§ **Directions for this task**:
Please report every line in the material below where the word "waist" is found.

§ **Data**:
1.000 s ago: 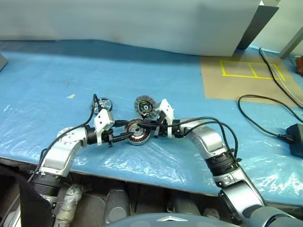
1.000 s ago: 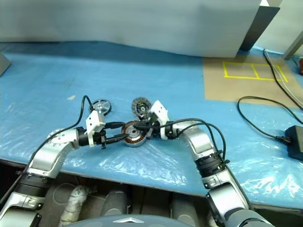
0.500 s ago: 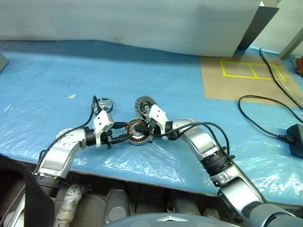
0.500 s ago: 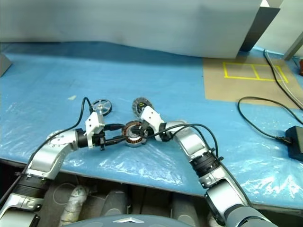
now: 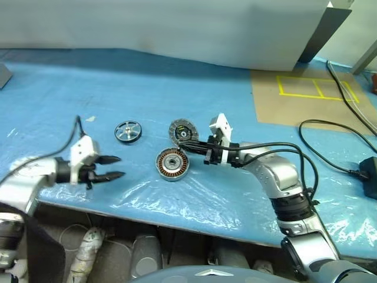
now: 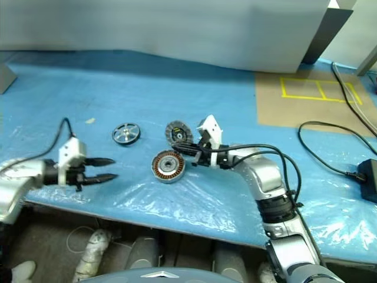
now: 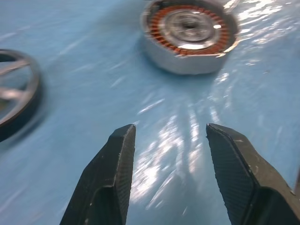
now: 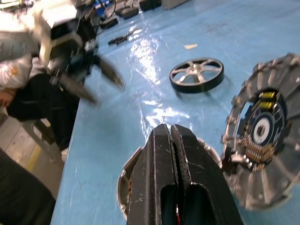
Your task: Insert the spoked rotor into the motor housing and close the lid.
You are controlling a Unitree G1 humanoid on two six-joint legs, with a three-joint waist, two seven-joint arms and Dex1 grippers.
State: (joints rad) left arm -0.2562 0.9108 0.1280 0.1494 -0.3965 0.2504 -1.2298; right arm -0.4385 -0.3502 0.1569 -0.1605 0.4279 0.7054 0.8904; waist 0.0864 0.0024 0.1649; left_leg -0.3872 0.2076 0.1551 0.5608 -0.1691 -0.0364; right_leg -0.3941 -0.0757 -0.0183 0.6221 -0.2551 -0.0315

§ **Reply to the exercise**:
You are controlling a Unitree G1 humanoid on two six-joint legs, with a three-joint waist, two seven-joint arms and Dex1 grippers.
State: (joints rad) left arm -0.2562 0.9108 0.1280 0.1494 -0.3965 0.2504 -1.2298; right arm -0.4385 -0.3502 0.1569 -0.1605 0.4279 0.7054 0.8904; waist 0.0864 0.0024 0.1649; left_leg -0.3872 0.2076 0.1551 0.5608 -0.1691 -0.0364; right_leg -0.3941 -0.0757 -0.0183 0.6221 -0.2551 -0.0315

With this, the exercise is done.